Maple Leaf Foods Does Not Create Value

Great companies often have solid management teams who can effectively allocate capital to profitable projects. To get a good picture of management’s effectiveness, all one needs to do is look at the numbers. A metric that I like to look at is the economic spread, which is defined as follows:

Economic Spread = Return on Invested Capital – Weighted Average Cost of Capital

The idea is very simple; if the return on invested capital is greater than the cost of that same capital, then the company is creating value for its shareholders through well-thought-out projects. Otherwise, the company is destroying value and would be better off simply investing money into risk-free bonds.

For Maple Leaf Foods, the economic spread is as follows:

Economic Spread = 3% – 7%
Economic Spread = -4%

As a result, the company is not creating value for its shareholders, implying that management is inefficiently allocating capital.

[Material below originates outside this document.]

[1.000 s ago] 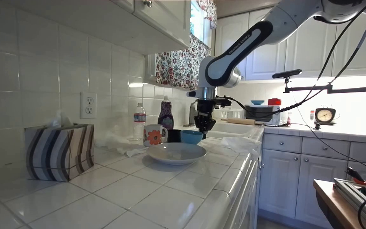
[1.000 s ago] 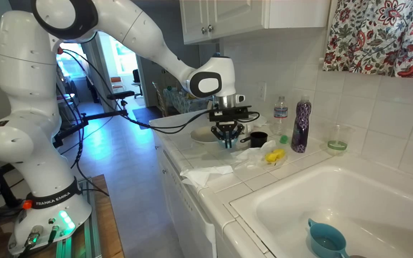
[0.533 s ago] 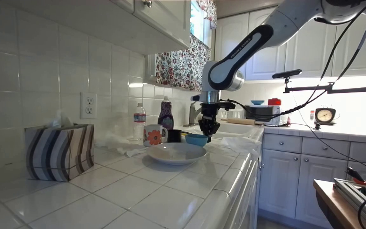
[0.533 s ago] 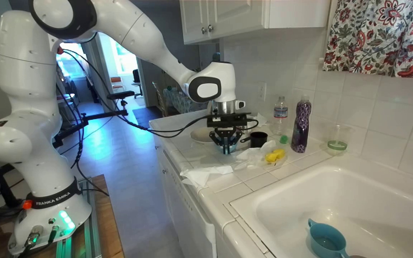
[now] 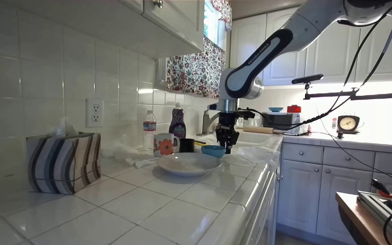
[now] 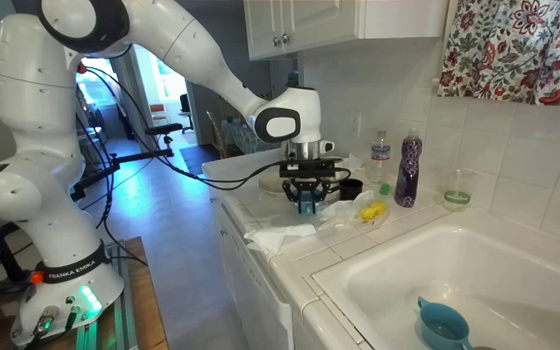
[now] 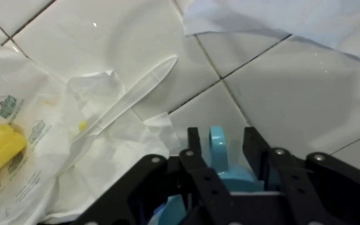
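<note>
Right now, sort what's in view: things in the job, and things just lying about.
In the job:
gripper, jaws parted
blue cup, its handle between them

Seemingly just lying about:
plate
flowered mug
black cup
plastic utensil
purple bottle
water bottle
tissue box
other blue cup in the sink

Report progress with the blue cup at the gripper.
Looks done: the blue cup, which moved with the gripper, seems set down on the counter. In hand: letting go; the fingers now stand open, clear of its handle on both sides. Left, probably: withdrawing, as the handle lies between them.
</note>
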`<action>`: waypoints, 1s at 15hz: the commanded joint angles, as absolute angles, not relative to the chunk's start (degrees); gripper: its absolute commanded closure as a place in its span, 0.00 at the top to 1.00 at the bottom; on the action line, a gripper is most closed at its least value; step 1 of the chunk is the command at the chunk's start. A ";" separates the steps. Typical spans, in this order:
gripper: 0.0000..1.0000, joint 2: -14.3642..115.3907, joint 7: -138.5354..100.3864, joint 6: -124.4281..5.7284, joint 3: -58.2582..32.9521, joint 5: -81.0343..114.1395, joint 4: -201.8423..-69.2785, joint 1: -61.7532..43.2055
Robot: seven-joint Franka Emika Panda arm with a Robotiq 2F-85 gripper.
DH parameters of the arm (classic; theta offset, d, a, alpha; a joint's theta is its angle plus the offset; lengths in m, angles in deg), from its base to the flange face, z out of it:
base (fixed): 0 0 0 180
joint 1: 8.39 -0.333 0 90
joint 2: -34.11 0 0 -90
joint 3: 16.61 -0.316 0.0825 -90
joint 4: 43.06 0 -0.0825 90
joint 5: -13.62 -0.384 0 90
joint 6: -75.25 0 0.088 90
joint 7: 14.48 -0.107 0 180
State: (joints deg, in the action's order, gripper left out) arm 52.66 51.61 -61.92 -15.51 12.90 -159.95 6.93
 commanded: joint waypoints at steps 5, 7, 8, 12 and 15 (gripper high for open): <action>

Valuation – Possibly Overvalued

To value Maple Leaf Foods, I will use the H-Model, which is similar to a three-stage dividend discount model. The H-Model assumes that growth will decelerate linearly over a specified period of time. I believe this is a reasonable assumption because companies gradually slow down as they mature.

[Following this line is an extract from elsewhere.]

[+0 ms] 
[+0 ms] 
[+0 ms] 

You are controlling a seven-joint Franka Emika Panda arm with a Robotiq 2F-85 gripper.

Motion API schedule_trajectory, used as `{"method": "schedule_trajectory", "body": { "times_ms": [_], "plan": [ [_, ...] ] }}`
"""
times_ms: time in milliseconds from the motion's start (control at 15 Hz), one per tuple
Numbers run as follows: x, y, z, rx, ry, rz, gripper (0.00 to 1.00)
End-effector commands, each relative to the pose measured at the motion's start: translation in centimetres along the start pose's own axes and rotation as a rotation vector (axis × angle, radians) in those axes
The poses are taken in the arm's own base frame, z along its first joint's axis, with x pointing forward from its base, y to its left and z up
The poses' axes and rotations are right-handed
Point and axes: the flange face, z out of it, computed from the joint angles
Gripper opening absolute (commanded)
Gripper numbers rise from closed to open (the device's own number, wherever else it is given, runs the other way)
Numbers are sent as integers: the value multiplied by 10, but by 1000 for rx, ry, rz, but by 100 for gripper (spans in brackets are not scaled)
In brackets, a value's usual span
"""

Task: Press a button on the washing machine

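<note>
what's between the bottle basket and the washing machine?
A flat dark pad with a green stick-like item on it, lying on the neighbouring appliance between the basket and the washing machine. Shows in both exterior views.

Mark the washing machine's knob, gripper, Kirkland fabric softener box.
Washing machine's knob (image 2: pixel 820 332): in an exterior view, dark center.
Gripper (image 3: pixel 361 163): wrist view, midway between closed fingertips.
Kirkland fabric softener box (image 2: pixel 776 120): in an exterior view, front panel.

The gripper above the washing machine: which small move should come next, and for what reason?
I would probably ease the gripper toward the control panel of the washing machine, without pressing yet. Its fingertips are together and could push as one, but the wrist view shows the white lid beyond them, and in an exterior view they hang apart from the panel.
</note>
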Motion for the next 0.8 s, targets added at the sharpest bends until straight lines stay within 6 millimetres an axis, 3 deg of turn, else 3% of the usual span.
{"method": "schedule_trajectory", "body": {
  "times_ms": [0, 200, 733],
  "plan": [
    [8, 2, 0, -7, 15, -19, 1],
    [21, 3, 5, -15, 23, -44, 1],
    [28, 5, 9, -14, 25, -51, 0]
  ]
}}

I will be using dividends to value the company because its free cash flow is volatile and difficult to predict. However, the dividend has been increasing gradually, therefore, making it an easier way to value the company.

The formula is as follows:

Stock Value = (CF(1+tg))/(r-tg) + (CFH(hg-tg))/(r-tg)

Where:

  • CF = dividend per share
  • tg = terminal growth rate
  • hg = high growth rate
  • r = discount rate
  • H = half-life of the forecast period

For Maple Leaf Foods, I used the following assumptions:

  • CF = C$0.8 per share
  • tg = 3.1% (used 30-year Government of Canada yield)
  • hg = 14.9% (based on five-year CAGR)
  • r = 8.6%
  • H = five years (assuming it will take 10 years to reach terminal growth)

As a result, I estimate that the fair value of Maple Leaf Foods is approximately C$23.58 under current market conditions. With its share price above C$25, the stock is likely slightly overvalued.

What Do Analysts Think of Maple Leaf Foods?

Maple Leaf Foods has a Strong Buy consensus rating based on four Buys assigned in the past three months. The average MFI stock price target of C$39.75 implies 56.4% upside potential.

Final Thoughts – MFI Stock Isn’t Impressive

MFI is a major player in the food industry that has the backing of analysts. However, the H-Model suggests that the company is already overvalued, meaning that analysts are potentially overly optimistic about MFI.

In addition, it doesn’t appear that the company’s operations create value for shareholders. As a result, investors may be better off looking for opportunities elsewhere.